■ **EXERCISE PROMPT**: Below is a block of entries; repeat exactly the lines starting at the line that contains "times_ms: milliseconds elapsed" and ending at the line that contains "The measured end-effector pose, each", both included.

■ **DATA EXCERPTS**:
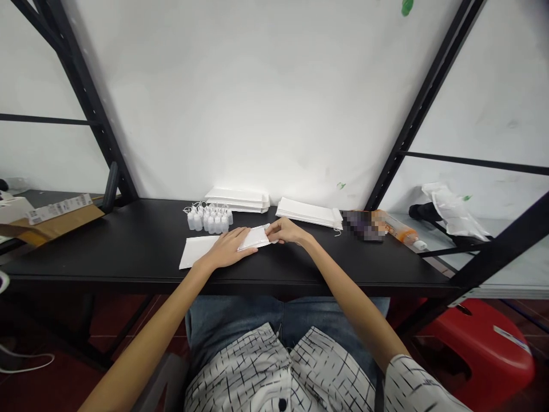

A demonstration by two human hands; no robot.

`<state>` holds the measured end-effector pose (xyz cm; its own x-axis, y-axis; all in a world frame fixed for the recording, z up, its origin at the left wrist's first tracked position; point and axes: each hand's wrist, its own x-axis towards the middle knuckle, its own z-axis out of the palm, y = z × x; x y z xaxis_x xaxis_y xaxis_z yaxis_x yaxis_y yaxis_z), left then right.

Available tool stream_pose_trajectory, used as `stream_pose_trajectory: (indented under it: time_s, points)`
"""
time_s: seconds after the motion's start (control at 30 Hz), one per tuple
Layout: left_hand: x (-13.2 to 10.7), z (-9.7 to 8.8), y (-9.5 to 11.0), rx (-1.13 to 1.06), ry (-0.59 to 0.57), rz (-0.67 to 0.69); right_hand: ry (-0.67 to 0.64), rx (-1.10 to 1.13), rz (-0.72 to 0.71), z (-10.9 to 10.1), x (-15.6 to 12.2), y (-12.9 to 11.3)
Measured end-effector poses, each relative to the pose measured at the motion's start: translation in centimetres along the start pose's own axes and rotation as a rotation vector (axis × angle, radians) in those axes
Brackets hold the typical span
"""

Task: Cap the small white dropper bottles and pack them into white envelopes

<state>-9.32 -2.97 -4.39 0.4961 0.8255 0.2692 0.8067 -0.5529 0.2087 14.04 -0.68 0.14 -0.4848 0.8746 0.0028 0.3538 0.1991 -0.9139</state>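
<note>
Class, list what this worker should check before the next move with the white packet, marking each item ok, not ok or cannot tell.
1. Left hand lies flat on the flat white paper packet: ok.
2. Right hand pinches the packet's right edge: ok.
3. Small white plastic dropper bottles stand upright behind the hands: ok.
4. Packet lies wholly on the black tabletop: ok.
5. Packet's mouth open or sealed: cannot tell.
</note>
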Motion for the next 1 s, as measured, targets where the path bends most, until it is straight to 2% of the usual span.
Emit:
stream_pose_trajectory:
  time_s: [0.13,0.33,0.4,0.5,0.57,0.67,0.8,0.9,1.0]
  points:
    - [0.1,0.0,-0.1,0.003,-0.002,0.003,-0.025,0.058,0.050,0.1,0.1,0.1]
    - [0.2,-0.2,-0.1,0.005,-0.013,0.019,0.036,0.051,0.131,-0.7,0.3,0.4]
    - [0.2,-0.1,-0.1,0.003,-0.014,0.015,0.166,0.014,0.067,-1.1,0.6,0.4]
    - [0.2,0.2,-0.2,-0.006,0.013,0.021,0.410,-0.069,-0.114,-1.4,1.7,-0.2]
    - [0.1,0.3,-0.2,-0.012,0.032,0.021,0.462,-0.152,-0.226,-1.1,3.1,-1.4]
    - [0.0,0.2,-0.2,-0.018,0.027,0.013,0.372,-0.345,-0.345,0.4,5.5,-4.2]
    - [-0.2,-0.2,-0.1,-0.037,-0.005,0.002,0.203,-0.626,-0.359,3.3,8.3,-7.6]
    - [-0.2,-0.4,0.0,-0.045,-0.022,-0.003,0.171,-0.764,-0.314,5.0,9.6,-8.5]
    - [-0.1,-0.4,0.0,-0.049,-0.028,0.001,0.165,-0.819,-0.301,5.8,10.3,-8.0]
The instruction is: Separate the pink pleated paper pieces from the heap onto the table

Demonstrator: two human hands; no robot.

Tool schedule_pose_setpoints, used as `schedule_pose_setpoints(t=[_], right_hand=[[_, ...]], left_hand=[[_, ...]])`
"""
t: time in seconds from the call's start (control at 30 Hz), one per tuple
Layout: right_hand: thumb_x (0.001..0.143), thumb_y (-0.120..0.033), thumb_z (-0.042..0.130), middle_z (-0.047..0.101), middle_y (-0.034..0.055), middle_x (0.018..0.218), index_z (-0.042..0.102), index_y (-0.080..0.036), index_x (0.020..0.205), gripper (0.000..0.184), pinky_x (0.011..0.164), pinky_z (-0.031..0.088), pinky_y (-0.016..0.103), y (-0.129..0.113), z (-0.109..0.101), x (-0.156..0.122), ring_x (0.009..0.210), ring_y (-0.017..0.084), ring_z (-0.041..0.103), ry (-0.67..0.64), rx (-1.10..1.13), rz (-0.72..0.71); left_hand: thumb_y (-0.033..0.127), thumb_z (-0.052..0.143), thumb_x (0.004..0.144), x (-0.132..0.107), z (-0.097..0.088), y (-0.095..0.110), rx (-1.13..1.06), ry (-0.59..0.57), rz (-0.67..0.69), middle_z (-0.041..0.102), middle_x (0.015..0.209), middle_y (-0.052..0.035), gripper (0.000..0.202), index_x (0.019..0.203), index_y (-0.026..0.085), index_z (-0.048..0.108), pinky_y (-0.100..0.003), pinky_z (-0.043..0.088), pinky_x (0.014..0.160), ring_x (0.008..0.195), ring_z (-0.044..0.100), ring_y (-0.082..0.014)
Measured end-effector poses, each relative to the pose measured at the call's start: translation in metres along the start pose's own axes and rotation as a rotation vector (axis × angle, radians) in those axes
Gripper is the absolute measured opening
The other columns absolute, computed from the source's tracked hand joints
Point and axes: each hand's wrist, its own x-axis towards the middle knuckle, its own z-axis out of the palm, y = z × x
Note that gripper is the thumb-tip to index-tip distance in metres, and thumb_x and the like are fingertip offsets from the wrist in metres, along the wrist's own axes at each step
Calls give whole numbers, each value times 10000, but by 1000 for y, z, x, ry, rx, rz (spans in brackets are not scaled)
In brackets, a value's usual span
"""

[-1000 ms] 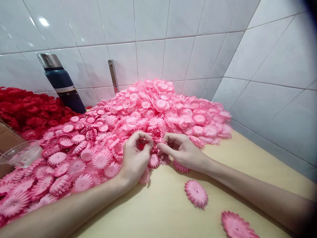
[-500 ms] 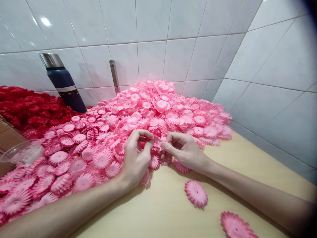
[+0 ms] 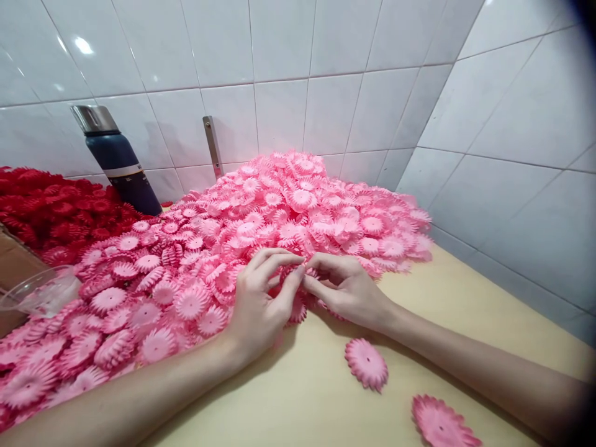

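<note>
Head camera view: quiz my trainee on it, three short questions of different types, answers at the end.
1. True or false: the dark flask stands left of the pink flower pile.
2. How many loose pink flowers lie on the table apart from the pile?
3. The left hand and right hand meet fingertips where? A at the pile's near edge; B behind the pile; C beside the flask.
Key: 1 true; 2 two; 3 A.

Matt, ribbed cloth is seen in the pink flowers (image 3: 298,205); glossy ceramic tiles (image 3: 279,43); smooth matt tabletop (image 3: 316,397).
</note>
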Motion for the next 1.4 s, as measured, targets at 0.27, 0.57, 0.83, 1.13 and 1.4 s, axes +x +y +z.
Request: schedule_pose_setpoints(t=[0.27,0.57,0.83,1.13,1.4], right_hand=[[894,-340,549,542,-5,566,469,-194,648,297,477,381,256,0,0,0,516,121,499,-23,0,17],[916,-351,516,390,-53,574,385,-204,661,323,472,314,242,2,-1,0,510,89,354,-28,5,-5],[894,-334,561,515,-22,647,479,-188,725,237,520,397,247,3,0,1,564,105,475,58,86,15],[892,-340,554,491,-27,607,441,-194,679,282,498,369,253,2,0,2,541,108,455,36,27,31],[908,-310,523,434,-47,587,402,-205,672,285,488,346,242,1,1,0,519,95,393,33,20,-16]], left_hand=[[242,576,868,2,3,-6,-139,67,-201,625,715,1,87,807,181,570,-221,479,592,637,597,-118],[220,593,856,3,2,-10,-183,158,-222,631,806,-19,54,852,168,580,-246,469,703,774,599,-139],[156,486,903,6,-2,-5,-47,27,-169,665,957,-24,198,1022,223,628,-285,465,802,876,611,-157],[243,603,852,6,1,-11,-106,80,-207,635,826,-11,59,852,184,600,-259,476,726,788,599,-142],[247,583,865,6,2,-11,-137,152,-249,569,829,-7,76,883,178,555,-240,451,680,776,547,-127]])
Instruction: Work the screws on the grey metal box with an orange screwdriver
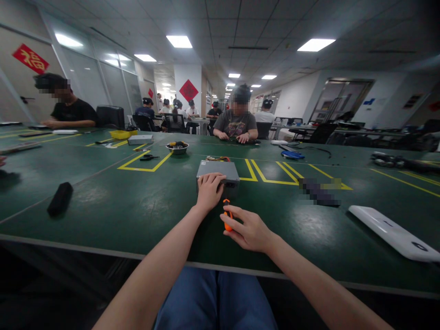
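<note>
A grey metal computer power supply point(220, 168) sits on the green table in front of me, with coloured cables at its far side. My left hand point(210, 191) grips its near left part, fingers laid over the top edge. In my right hand point(248, 228) is an orange and black screwdriver point(227, 220), held between thumb and fingers. Its shaft points at the near face of the power supply; whether the tip touches a screw is too small to tell.
A metal bowl point(184, 150) with tools stands beyond, left of the power supply. A black block point(60, 199) lies at left, a white device point(388, 231) at right. A yellow tray point(123, 134) sits farther back. Across the table a person point(237, 121) works with both hands.
</note>
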`<state>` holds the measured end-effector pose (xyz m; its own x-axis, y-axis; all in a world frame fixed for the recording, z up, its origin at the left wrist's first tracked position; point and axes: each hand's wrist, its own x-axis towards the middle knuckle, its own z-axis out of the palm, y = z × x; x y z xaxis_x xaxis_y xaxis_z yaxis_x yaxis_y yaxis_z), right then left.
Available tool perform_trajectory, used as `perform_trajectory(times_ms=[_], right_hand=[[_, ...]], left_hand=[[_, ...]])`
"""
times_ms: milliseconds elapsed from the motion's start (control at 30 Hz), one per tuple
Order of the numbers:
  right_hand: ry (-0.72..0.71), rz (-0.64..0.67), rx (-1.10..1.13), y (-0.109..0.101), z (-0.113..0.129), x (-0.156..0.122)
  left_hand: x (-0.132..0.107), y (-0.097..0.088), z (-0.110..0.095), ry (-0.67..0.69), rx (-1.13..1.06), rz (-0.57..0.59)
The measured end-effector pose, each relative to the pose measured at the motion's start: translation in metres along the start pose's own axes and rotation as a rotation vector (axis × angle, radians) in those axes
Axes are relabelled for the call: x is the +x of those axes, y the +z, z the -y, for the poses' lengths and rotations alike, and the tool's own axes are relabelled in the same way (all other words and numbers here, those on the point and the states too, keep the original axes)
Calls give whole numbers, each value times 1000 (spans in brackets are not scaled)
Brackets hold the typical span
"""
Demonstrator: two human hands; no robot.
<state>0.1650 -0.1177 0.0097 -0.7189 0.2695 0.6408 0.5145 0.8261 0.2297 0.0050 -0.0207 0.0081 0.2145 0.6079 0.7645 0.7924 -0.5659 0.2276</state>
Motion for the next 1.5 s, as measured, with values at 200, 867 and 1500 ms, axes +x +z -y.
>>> perform_trajectory(times_ms=[200, 867, 1500], right_hand=[[73, -94, 74, 4, -1, -2], [60, 53, 49, -1, 1, 1], [73, 52, 99, 6, -1, -1]], left_hand=[[0, -2, -2, -9, -2, 12], [4, 4, 9, 5, -41, 15], [4, 2, 6, -5, -38, 13]])
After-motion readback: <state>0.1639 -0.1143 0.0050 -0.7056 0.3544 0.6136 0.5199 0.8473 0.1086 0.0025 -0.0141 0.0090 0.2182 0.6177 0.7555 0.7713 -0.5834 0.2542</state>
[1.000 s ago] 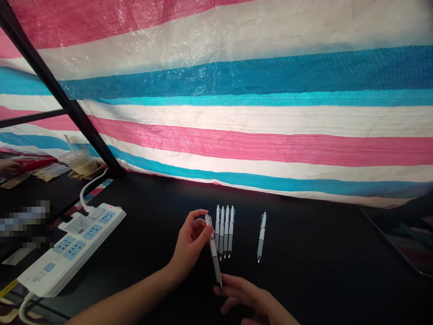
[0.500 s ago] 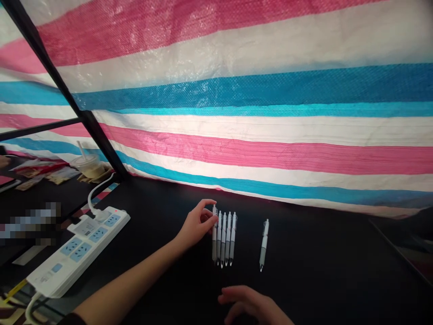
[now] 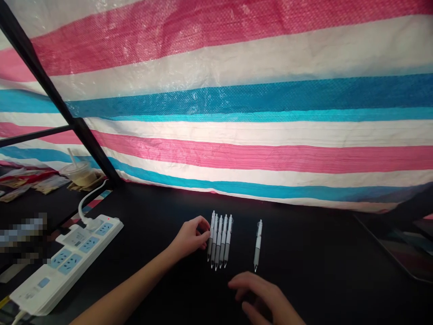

■ **YOUR SOLUTION**:
times_ms: milliseconds elapsed from the motion's start (control at 30 Hz), one per tuple
Order of the numbers:
  right_hand: ry (-0.72..0.71), rz (-0.64..0.67), rx (-1.10..1.13), y (-0.109..0.101), z (-0.113..0.129), x (-0.156..0.122)
  left_hand: x (-0.132..0.107), y (-0.097..0.088), z (-0.110..0.095), ry (-0.67..0.69), rx (-1.13..1.06), rz (-0.57..0.59)
The measured end-effector pose, each relative to the pose measured at the motion's start: translation in metres along the start pose's own axes and rotation as a rotation vector (axis × angle, radians) in those axes

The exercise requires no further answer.